A zoetrope is a cylinder with panels around the sides that face in toward a mirror. Each panel had a slightly different image on it. By the spinning the cylinder, the image appears to be moving.

The Science Center exhibit recreates a zoetrope in large scale. "People can spin it on their own and stand back and watch the magic," said Wharton.

Artwork from the "Alien 3" movie and storyboards from "Hunt for Red October" are displayed.

The Shop focuses on the production of props. It includes matte paintings from the "Wizard of Oz," creature masks from "Return of the Jedi," miniatures from "The Empire Strikes Back" and the original molds, wigs and glasses from "Mrs. Doubtfire."

Visitors also will climb a tall building through special effects and zoom through Gotham City.

At the Visual Effects Stage, visitors learn how illusions are created through the camera lens.

They explore stop-and-go motion photography used in "Indiana Jones and the Temple of Doom," rear-screen projection from "The Abyss" and motion control used in "The Empire Strikes Back."

The On Location studio uses the blue-screen technology to serve up a dinosaur ride down Venice Beach.

The studio also includes the Cockroach Kitchen where visitors appear to be the size of insects while a cockroach appears to be human size.
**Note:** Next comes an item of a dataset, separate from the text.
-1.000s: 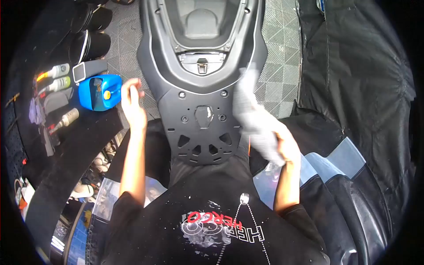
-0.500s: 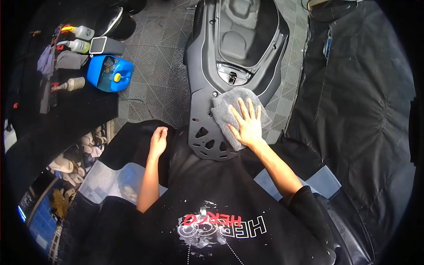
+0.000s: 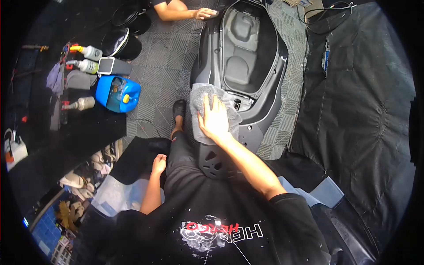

The Computer Generated Images studio features the latest computer innovations used in the film and television industry. Visitors create and animate shapes in a computer as well as design sound effects.

The Interviews studio allows visitors to talk with special effects artists from the St. Louis area. Presentations are made each Tuesday and Friday at 7 p.m. and 8 p.m. through Aug. 29.

Wharton said the entire exhibit demonstrates special effects in an understandable way.

Special effects, he said, involves science. "We are interested in trying to bring science down to earth to everyone," he said.

"We feel the language of the future is science," Wharton said.

This summer, that language is being taught through special effects.